(Requirement) For each line of the listing below that contains the string "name", copy the line.
BEGIN
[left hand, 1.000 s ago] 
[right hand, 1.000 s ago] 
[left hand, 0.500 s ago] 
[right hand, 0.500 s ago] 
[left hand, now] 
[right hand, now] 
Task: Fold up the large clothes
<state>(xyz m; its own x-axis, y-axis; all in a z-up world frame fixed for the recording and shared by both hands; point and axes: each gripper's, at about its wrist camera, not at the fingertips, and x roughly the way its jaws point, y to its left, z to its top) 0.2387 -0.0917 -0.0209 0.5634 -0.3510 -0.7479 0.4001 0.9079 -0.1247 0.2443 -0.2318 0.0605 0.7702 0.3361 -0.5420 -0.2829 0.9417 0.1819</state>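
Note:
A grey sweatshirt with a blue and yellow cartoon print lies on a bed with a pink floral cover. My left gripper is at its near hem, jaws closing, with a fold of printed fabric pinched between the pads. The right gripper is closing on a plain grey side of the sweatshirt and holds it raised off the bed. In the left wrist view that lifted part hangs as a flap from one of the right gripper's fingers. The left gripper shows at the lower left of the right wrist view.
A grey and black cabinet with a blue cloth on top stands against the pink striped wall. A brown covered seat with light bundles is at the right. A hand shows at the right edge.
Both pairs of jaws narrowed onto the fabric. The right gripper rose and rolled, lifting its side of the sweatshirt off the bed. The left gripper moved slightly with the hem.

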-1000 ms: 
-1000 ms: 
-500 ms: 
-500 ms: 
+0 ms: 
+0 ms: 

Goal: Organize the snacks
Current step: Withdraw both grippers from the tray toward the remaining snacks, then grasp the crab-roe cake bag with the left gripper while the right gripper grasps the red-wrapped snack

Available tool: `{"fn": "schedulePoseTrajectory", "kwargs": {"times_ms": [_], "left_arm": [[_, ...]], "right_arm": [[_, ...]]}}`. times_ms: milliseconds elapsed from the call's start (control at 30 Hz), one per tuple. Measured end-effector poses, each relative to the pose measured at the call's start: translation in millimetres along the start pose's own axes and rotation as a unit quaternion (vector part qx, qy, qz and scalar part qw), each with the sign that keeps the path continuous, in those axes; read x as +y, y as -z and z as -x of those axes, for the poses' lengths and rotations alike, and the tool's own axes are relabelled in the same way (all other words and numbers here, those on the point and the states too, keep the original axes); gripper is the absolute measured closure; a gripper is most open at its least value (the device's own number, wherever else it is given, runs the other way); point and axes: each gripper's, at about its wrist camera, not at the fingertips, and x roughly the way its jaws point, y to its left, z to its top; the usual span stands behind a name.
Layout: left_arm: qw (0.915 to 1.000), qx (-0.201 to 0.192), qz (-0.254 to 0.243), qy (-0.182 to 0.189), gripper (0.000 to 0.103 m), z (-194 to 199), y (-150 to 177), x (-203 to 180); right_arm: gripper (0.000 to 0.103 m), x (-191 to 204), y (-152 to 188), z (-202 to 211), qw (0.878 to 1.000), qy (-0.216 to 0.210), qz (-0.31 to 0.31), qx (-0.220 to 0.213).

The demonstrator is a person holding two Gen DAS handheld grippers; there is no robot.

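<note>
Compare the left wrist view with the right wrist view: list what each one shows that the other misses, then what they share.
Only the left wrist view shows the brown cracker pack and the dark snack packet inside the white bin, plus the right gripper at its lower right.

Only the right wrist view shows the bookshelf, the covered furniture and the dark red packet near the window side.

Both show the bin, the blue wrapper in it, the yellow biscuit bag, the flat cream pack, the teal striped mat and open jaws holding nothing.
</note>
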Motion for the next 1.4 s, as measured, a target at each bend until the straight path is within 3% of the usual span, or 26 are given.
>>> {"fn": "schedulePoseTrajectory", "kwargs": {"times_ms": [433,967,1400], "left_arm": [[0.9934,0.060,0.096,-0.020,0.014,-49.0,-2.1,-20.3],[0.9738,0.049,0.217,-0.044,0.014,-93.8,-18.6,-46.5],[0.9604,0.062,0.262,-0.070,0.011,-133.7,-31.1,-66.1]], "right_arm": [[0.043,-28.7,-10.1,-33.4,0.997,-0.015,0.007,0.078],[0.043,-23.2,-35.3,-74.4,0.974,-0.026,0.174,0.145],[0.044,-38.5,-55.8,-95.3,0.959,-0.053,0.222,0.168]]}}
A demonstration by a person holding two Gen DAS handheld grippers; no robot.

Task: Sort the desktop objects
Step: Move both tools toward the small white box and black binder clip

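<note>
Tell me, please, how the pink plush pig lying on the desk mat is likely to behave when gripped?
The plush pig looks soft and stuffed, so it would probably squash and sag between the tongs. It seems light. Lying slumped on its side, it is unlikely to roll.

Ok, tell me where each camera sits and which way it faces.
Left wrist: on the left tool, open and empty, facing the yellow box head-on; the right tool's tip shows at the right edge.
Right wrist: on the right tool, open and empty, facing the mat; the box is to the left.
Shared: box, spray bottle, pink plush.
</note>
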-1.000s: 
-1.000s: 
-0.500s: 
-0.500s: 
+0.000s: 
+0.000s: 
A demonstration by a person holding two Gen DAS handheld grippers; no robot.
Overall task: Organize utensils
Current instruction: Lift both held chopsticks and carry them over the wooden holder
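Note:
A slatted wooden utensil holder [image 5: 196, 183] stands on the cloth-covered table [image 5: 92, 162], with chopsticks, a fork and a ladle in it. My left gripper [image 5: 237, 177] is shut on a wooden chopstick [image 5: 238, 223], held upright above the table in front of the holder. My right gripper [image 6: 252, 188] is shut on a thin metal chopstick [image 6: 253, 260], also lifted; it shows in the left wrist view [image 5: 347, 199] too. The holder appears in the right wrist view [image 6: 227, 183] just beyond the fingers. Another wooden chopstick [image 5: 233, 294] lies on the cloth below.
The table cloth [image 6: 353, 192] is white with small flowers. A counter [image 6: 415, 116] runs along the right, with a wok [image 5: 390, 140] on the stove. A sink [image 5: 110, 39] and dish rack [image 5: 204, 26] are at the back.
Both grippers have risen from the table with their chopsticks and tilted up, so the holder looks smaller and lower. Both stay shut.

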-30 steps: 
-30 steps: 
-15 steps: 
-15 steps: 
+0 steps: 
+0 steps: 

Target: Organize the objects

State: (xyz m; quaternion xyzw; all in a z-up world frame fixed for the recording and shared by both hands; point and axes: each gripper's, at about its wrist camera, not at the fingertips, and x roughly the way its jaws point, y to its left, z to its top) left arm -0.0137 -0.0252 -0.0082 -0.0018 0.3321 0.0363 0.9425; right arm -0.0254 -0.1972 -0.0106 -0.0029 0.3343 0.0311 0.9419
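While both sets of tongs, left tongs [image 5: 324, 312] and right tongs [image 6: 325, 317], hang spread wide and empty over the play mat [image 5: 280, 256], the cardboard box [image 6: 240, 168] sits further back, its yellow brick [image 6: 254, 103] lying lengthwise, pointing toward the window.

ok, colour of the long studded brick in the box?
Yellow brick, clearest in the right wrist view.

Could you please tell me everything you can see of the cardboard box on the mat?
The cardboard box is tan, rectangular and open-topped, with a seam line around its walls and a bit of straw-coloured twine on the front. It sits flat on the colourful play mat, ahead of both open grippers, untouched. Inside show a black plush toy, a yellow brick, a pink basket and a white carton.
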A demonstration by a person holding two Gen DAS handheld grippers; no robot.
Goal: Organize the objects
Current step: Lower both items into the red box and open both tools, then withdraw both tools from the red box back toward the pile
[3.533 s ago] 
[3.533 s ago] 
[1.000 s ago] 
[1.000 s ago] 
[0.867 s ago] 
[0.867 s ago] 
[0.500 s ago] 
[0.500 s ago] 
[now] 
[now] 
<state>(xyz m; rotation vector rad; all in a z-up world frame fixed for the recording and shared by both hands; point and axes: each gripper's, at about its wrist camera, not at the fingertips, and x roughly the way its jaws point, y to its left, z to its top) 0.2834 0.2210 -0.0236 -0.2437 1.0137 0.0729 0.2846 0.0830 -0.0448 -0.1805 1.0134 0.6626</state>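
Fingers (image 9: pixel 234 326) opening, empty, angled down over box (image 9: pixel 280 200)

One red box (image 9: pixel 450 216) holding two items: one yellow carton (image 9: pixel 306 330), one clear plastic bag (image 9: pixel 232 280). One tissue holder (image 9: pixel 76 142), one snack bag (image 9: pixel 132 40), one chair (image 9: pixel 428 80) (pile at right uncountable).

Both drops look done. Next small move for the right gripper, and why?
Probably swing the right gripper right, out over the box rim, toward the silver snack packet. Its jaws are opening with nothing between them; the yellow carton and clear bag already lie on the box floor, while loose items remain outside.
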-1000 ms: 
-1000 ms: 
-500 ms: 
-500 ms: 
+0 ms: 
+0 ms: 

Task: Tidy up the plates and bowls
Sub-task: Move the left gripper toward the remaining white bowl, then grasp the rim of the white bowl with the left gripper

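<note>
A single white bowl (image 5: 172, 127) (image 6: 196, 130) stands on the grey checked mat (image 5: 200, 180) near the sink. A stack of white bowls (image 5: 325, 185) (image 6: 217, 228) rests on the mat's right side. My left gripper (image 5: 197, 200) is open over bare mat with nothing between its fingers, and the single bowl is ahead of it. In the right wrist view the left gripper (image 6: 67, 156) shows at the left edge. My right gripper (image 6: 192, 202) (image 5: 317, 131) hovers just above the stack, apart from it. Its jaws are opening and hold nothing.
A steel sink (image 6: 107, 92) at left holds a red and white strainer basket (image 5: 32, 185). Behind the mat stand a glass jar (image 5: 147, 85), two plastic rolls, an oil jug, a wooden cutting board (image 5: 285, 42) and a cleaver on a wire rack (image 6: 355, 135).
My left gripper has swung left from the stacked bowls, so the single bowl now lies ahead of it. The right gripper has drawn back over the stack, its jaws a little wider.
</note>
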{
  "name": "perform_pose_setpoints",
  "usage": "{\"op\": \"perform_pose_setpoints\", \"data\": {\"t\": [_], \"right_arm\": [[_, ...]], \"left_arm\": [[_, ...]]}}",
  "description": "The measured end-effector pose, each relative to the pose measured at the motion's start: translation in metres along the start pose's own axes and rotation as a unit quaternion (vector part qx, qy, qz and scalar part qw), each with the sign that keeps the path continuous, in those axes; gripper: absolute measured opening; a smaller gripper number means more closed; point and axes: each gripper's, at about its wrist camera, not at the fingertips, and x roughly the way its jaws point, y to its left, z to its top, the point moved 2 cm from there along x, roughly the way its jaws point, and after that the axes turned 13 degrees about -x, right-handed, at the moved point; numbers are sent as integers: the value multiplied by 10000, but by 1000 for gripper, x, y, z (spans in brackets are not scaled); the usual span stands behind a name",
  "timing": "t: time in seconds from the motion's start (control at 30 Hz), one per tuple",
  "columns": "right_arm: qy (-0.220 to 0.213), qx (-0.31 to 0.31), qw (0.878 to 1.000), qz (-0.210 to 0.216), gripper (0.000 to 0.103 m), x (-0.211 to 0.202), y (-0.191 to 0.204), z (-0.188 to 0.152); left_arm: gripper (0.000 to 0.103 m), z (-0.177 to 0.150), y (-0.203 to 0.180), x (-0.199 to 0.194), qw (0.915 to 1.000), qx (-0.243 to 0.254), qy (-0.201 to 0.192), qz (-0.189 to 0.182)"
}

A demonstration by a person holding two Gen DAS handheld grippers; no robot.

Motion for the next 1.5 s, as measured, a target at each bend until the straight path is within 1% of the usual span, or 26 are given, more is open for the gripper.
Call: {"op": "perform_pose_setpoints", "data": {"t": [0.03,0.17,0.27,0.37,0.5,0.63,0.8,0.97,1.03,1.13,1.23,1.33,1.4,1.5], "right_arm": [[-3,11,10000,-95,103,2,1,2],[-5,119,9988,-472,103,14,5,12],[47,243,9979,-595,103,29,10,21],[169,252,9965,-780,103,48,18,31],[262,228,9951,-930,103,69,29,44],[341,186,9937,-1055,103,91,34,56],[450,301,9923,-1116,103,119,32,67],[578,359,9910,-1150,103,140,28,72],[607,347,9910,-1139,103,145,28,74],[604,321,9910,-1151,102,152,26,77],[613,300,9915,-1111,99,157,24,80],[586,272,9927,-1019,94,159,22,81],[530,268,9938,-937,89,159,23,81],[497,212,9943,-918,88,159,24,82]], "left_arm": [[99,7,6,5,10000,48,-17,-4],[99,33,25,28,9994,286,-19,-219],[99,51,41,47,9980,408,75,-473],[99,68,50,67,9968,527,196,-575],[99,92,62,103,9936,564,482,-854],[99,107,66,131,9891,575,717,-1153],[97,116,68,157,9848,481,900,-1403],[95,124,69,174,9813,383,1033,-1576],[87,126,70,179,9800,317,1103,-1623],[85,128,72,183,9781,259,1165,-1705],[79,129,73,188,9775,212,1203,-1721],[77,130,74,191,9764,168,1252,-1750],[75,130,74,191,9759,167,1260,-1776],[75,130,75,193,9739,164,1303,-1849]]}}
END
(Final answer)
Available tool: `{"fn": "schedulePoseTrajectory", "kwargs": {"times_ms": [_], "left_arm": [[_, ...]], "right_arm": [[_, ...]]}}`. times_ms: milliseconds elapsed from the call's start (control at 30 Hz), one per tuple. Measured end-effector poses, each relative to the pose measured at the call's start: translation in millimetres along the start pose's own axes and rotation as a unit quaternion (vector part qx, qy, qz and scalar part qw), each with the sign that keeps the path continuous, in those axes; read x as +y, y as -z and z as -x of those axes, for the poses' lengths and rotations alike, and the tool's own axes are relabelled in the same way (all other words and numbers here, those on the point and the states too, keep the original axes); gripper is the absolute measured closure; a gripper is most open at its least value (the device's own number, wherever else it is given, runs the other way); point and axes: each gripper's, at about its wrist camera, not at the fingertips, and x roughly the way its jaws point, y to its left, z to its top; the usual span stands behind a name.
  "name": "perform_pose_setpoints",
  "description": "The measured end-effector pose, each relative to the pose measured at the motion's start: translation in metres along the start pose's own axes and rotation as a unit quaternion (vector part qx, qy, qz and scalar part qw), each with the sign that keeps the path continuous, in those axes; gripper: absolute measured opening; a smaller gripper number means more closed; point and axes: each gripper's, at about its wrist camera, not at the fingertips, and x roughly the way its jaws point, y to its left, z to its top, the point moved 2 cm from there along x, roughly the way its jaws point, and after that the axes turned 13 degrees about -x, right-handed, at the moved point; numbers are sent as integers: the value multiplied by 10000, but by 1000 for gripper, x, y, z (spans in brackets are not scaled); the usual span stands behind a name",

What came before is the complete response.